Me está costando mucho estos días convencer a mi gente de cumplir las recomendaciones sanitarias. Empiezan a mirarme con desconfianza y de forma huidiza cuando intento explicar que mantener la prudencia es la manera más responsable de actuar, por ellos, por nosotros, y por todos. Los focos sobre los rebrotes están puestos en las reuniones familiares, en los comportamientos asociados al ocio y en la actuación individual de la población, sin asumir las responsabilidades propias de las administraciones para evadirlas y poder desviar la atención.

Se estigmatiza a quien resulta contagiado por haber estado en una cena de cumpleaños o por haber asistido a un local de ocio nocturno donde ha habido un brote. Se asume que todo aquel contagiado en una de estas actividades ha cometido una imprudencia temeraria por hacer algo que está plenamente permitido sin entrar a valorar las responsabilidades de quien lo permite sabiendo que existe un riesgo asociado. ¿Por qué se llama irresponsable al que acude a una discoteca y se quita la mascarilla para beberse una copa en un sitio cerrado donde la música no permite hablar bajo a sus acompañantes a distancia? El ocio nocturno conlleva una actividad que es consustancial al contagio, es una irresponsabilidad mantener los locales abiertos, pero eso supondría que las administraciones tienen que cerrar una actividad económica completa. Un coste político enorme. Y prefieren decir que la culpa es del cliente.

La hegemonía neoliberal ha incrustado la autoexplotación y la culpa en los trabajadores, y ha sido su implementación tan profunda que ha alcanzado hasta las actitudes de los partidos progresistas, que en vez de favorecer un estado fuerte que proteja lo máximo posible a los ciudadanos ha decidido centrar su política en dejar a la libre interpretación de cada individuo la responsabilidad de su propio contagio.

Lo importante es que no pare la picadora, que la máquina siga quemando carbón y que tú, currela, nos protejas en el poco tiempo que el trabajo te deja libre

La culpa siempre para el individuo. Y para el trabajadador, que si se contagia es por su propia actitud, por no haber respetado la distancia de seguridad en un bar o por no haberse colocado bien la mascarilla en el transporte público antes de llegar a una oficina llena de gente en la que no puede saber si el aire acondicionado está programado de la manera óptima para reducir el riesgo de contagio. Así, si enfermas, siempre existe la posibilidad de culpar al trabajador por alguna negligencia propia. Nunca sabrás quién es el culpable, así que habrás sido tú. Por besar a tu madre, o bajar la guardia en una terraza con tus amigos.

Intentar convencer a alguien de que no salga a tomarse una cerveza después del trabajo, a quien a las siete de la mañana espera un tren que llega abarrotado de gente con una frecuencia que no solo no aumenta sino que sigue menguando sin importar la gente que atesta los andenes o una situación de pandemia, es tarea difícil. Tratar de que lo haga la camarera que con una mascarilla precaria se protege del contagio durante jornadas de catorce horas es misión imposible.

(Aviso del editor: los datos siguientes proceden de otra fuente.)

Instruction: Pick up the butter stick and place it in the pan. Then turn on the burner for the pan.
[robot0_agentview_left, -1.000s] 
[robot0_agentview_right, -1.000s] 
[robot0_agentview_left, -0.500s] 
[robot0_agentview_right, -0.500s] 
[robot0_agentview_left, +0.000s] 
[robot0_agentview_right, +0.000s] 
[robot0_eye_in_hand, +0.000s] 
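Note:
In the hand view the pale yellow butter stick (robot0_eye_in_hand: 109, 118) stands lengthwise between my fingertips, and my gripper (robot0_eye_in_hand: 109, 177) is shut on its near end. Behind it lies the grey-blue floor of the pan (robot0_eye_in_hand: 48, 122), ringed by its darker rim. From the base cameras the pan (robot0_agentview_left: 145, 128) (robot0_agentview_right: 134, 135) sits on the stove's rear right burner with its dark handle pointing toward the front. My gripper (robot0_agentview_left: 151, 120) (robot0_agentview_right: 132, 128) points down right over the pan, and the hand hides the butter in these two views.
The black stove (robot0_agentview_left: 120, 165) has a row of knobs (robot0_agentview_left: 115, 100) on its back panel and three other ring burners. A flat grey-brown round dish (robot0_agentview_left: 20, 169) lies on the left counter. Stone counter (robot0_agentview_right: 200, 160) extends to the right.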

Se exige al que tiene poca capacidad para protegerse que lo haga para cuidarnos a todos cuando las administraciones están exculpándose con errores individuales y actitudes incívicas de unos pocos que les ayudan a cubrirse. Lo importante es que no pare la picadora, que la máquina siga quemando carbón y que tú, currela, nos protejas en el poco tiempo que el trabajo te deja libre. No sea irresponsable y no veas a tu familia después de trabajar, produce, no te contagies, es tu culpa.

Nada podemos hacer por ti.

La responsabilidad colectiva nace de las instituciones y desescala hasta el último de nosotros. No podemos librarnos de un comportamiento cívico que proteja a nuestros congéneres escudándonos en la inacción institucional, tenemos que ser mejores, pero no se puede tolerar que quien tiene que tomar decisiones que permita hacer más fácil nuestra salud se lave las manos dejando a la ciudadanía como única garante de la salud pública.